Look for the word "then" in the material below. Copy each line that has it.

##### Material supplied #####

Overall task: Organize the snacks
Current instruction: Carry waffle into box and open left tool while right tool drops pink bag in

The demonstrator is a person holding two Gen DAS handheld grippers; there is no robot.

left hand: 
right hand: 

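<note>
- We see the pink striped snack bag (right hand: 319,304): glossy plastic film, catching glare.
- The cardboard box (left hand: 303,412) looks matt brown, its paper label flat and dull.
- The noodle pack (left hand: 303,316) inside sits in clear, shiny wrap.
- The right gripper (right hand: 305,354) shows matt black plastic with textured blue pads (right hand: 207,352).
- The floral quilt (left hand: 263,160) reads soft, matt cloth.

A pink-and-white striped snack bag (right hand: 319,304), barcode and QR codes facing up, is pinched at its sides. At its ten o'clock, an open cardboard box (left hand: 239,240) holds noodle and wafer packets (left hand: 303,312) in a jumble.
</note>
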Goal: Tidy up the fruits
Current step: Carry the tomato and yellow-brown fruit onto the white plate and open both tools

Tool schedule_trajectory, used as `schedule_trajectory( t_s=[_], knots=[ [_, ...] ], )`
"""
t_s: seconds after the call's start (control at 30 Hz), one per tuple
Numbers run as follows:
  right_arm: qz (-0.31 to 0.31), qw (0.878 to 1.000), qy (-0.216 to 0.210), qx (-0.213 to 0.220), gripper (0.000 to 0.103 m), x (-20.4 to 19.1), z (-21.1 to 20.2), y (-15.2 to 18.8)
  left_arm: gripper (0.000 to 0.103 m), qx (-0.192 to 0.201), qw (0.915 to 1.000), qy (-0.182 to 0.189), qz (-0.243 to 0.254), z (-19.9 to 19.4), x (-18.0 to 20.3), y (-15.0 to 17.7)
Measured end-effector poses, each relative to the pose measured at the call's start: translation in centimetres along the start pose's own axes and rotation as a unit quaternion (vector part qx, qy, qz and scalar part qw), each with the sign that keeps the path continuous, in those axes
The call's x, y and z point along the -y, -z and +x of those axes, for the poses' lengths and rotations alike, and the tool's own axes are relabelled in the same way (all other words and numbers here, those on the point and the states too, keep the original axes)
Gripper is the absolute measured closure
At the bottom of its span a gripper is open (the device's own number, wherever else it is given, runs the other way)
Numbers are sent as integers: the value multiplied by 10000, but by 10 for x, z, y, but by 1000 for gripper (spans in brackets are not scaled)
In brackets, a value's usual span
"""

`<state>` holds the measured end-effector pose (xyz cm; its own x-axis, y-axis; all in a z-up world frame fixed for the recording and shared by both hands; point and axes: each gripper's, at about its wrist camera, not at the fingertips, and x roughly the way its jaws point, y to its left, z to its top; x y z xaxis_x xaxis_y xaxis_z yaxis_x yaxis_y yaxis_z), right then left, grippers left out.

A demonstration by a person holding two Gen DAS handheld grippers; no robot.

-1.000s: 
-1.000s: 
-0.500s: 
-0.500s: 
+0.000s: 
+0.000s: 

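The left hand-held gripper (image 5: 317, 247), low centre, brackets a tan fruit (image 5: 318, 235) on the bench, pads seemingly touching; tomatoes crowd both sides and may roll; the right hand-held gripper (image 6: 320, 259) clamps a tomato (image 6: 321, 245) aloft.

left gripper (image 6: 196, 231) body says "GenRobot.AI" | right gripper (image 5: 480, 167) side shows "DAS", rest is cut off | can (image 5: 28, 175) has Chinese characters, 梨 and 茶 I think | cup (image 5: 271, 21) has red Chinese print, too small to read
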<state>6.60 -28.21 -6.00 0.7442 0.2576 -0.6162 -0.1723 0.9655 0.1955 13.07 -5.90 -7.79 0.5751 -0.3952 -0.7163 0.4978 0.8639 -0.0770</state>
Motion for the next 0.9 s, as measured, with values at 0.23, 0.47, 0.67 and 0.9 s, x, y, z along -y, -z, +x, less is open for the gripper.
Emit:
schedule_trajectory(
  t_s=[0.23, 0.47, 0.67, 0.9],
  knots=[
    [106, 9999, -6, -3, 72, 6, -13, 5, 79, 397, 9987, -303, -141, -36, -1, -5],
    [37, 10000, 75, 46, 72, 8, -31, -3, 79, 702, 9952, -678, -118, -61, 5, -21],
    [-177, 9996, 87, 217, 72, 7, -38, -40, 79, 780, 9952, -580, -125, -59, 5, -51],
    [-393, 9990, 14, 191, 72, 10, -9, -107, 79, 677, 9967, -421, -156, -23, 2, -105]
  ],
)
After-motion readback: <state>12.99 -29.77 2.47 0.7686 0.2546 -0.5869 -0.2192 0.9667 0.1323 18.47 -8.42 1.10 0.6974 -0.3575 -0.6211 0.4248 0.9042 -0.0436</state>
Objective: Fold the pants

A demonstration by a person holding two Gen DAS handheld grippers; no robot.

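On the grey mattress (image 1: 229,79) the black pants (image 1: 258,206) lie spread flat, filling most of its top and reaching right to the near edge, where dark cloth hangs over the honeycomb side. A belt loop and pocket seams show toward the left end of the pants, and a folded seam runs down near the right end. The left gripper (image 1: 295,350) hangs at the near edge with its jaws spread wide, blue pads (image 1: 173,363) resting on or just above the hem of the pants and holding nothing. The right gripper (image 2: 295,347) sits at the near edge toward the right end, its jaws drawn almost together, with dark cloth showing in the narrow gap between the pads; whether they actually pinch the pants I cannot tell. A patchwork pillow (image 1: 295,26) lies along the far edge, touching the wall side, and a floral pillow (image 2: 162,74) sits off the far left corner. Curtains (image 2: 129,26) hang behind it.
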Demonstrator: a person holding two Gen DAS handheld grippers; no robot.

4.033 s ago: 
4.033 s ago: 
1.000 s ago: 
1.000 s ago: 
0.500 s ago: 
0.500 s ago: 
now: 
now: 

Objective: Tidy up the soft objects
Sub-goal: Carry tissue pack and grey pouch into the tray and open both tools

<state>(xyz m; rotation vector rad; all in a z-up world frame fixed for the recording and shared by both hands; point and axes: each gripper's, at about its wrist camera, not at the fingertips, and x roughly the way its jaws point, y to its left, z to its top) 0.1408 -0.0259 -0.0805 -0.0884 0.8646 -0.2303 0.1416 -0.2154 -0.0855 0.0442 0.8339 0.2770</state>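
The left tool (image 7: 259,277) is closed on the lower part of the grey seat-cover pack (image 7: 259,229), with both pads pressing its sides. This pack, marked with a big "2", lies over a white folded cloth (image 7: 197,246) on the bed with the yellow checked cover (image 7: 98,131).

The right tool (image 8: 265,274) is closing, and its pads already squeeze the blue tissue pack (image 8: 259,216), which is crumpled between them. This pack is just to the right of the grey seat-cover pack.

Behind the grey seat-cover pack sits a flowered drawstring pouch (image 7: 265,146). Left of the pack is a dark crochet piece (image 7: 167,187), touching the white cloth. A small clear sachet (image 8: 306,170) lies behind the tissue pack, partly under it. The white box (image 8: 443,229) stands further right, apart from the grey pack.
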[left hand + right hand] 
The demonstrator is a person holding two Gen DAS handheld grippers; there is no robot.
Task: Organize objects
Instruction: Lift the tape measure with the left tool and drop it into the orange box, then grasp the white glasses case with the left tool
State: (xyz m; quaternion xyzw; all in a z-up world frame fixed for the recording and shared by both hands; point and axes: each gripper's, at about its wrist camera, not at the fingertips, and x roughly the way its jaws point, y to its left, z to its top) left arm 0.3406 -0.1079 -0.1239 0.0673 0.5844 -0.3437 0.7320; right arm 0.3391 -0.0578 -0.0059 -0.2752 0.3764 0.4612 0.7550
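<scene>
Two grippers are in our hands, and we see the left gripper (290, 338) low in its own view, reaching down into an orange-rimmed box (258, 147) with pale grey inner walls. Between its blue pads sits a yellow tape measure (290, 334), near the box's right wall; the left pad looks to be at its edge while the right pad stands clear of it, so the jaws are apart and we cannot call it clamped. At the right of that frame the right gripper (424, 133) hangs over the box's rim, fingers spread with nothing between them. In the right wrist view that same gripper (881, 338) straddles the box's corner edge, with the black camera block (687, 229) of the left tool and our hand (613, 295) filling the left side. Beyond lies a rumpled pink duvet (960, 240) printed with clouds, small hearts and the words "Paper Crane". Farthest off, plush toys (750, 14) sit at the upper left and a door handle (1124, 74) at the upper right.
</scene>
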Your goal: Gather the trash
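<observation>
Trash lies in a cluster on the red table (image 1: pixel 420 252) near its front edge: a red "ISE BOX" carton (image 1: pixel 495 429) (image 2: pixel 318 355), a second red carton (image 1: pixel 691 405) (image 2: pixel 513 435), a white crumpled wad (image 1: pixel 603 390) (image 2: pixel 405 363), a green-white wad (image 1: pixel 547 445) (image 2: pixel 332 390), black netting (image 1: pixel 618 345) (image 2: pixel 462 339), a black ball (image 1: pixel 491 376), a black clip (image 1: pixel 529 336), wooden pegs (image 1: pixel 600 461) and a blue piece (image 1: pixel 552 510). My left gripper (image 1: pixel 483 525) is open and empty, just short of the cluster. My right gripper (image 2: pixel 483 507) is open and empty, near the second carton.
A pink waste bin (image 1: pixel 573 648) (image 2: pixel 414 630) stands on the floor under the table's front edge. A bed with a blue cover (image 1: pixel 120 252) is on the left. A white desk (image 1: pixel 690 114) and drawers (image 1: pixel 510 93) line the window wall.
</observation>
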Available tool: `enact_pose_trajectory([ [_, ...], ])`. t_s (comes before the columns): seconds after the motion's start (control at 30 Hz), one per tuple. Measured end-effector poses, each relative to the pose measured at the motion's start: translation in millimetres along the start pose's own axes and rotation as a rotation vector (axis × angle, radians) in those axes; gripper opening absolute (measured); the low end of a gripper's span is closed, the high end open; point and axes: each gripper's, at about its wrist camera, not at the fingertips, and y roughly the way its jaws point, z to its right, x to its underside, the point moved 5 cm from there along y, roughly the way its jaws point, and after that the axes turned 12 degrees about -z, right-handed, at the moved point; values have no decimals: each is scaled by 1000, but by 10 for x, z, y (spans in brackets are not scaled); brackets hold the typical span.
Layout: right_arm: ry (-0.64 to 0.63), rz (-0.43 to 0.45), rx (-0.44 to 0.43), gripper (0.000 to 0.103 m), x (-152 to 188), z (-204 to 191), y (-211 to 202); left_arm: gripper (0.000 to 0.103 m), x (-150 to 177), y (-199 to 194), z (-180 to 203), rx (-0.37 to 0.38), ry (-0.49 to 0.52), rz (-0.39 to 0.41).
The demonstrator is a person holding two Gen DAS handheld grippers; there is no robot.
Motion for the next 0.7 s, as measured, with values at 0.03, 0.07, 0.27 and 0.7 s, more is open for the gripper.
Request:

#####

**Result:**
`<state>` holds the measured end-effector pose (xyz cm; its own x-axis, y-axis; all in a z-up world frame fixed for the recording and shared by both hands; point and axes: each gripper's, at about its wrist camera, not at the fingertips, and x roughly the way its jaws point, y to its left, z to its top; x y z xaxis_x xaxis_y xaxis_z yaxis_x yaxis_y yaxis_z), right then left, grippers left out.
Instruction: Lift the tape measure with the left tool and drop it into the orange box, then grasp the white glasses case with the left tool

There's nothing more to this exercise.